Tous les hommes ne sont pas assez puissants pour entreprendre d’habiter un appartement séparé de celui de leurs femmes ; tandis que tous les hommes peuvent se tirer tant bien que mal des difficultés qui existent à ne faire qu’un seul lit.

Nous allons donc nous occuper de résoudre les difficultés que des esprits superficiels pourraient apercevoir dans ce dernier mode, pour lequel notre prédilection est visible.

Mais que ce paragraphe, en quelque sorte muet, abandonné par nous aux commentaires de plus d’un ménage, serve de piédestal à la figure imposante de Lycurgue, celui des législateurs antiques à qui les Grecs durent les pensées les plus profondes sur le mariage.

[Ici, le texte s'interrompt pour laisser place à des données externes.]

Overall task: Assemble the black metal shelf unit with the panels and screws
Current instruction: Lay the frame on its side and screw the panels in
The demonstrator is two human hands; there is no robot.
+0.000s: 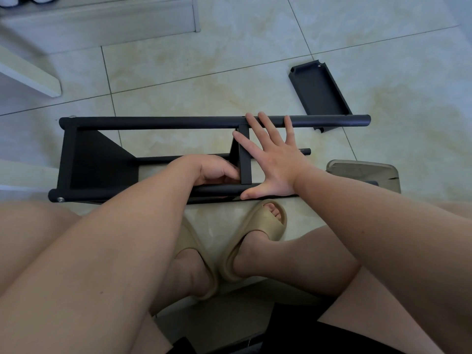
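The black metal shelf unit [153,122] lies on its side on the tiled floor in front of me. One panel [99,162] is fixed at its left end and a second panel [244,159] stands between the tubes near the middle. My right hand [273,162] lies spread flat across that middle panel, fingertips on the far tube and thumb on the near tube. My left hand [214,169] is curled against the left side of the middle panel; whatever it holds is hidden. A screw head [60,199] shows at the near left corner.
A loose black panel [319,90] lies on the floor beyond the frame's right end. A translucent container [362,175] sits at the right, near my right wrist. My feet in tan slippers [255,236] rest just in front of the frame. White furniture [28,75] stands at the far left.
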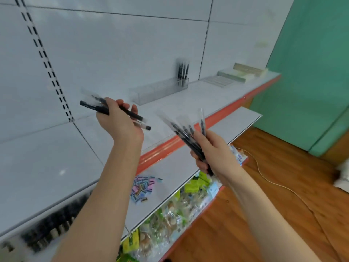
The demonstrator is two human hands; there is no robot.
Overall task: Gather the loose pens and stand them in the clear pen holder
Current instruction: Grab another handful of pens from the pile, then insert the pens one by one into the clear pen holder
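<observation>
My left hand (119, 120) grips a few black pens (94, 107) lying crosswise, their clear caps pointing left. My right hand (213, 150) holds a fanned bundle of several black pens (186, 132) with the clear caps pointing up and left. Both hands hover above the front of the white upper shelf (198, 95). The long clear pen holder (156, 91) stands far back on that shelf against the wall. A few black pens (182, 73) stand upright in its right end. The view is blurred.
The shelf has an orange front edge (170, 146). Flat stationery packs (238, 75) lie at its right end. A lower shelf carries small coloured items (143, 188), with bagged goods (170, 210) beneath. A cord (273, 182) runs across the wooden floor; a green wall (309, 72) is on the right.
</observation>
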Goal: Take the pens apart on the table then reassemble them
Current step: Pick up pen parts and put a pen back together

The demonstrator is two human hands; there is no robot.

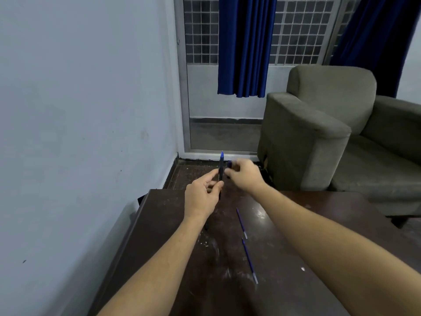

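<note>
While two refills lie loose on the table (319, 224), I'd call this the middle of the job, nowhere near the end. The left hand (200, 199) pinches a pen (221, 167) upright, tip up, with thumb and fingers curled round the lower barrel. It's held out past the table's far edge. The right hand (245, 176) is just beside it, fingertips closed on a small blue piece (229, 164). That could be a cap or an end bit, it's too blurry to be sure. The piece and the pen are close but apart, so I can't tell if it's coming off or going on.

Going by the layout, at least two pens are gutted. The far refill (241, 222) and near refill (250, 261) sit bare on the tabletop, roughly in line. I can't make out their barrels anywhere. What's left, I reckon: sort out the pen in hand, get those refills back in, and close everything up.

Room-wise, the hands are in open air over the floor, so anything dropped there probably misses the table. The wall (79, 110) is close on the left. The sofa (319, 133) sits off to the right, well apart from the hands. The right forearm crosses over the table near the refills, so a careless pull-back could sweep them off. The left forearm runs near the table's left edge.
</note>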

Puisse son système être compris par les générations futures ! Et si les mœurs modernes comportent trop de mollesse pour l’adopter tout entier, que du moins elles s’imprègnent du robuste esprit de cette admirable législation.




§ III. — D’UN SEUL ET MÊME LIT.


Par une nuit du mois de décembre, le grand Frédéric, ayant contemplé le ciel dont toutes les étoiles distillaient cette lumière vive et pure qui annonce un grand froid, s’écria : « Voilà un temps qui vaudra bien des soldats à la Prusse !… »

Le roi exprimait là, dans une seule phrase, l’inconvénient principal que présente la cohabitation constante des époux. Permis à Napoléon et à Frédéric d’estimer plus ou moins une femme suivant le nombre de ses enfants ; mais un mari de talent doit, d’après les maximes de la Méditation XIIIe, ne considérer la fabrication d’un enfant que comme un moyen de défense, et c’est à lui de savoir s’il est nécessaire de le prodiguer.

Cette observation mène à des mystères auxquels la Muse physiologique doit se refuser. Elle a bien consenti à entrer dans les chambres nuptiales quand elles sont inhabitées ; mais, vierge et prude, elle rougit à l’aspect des jeux de l’amour.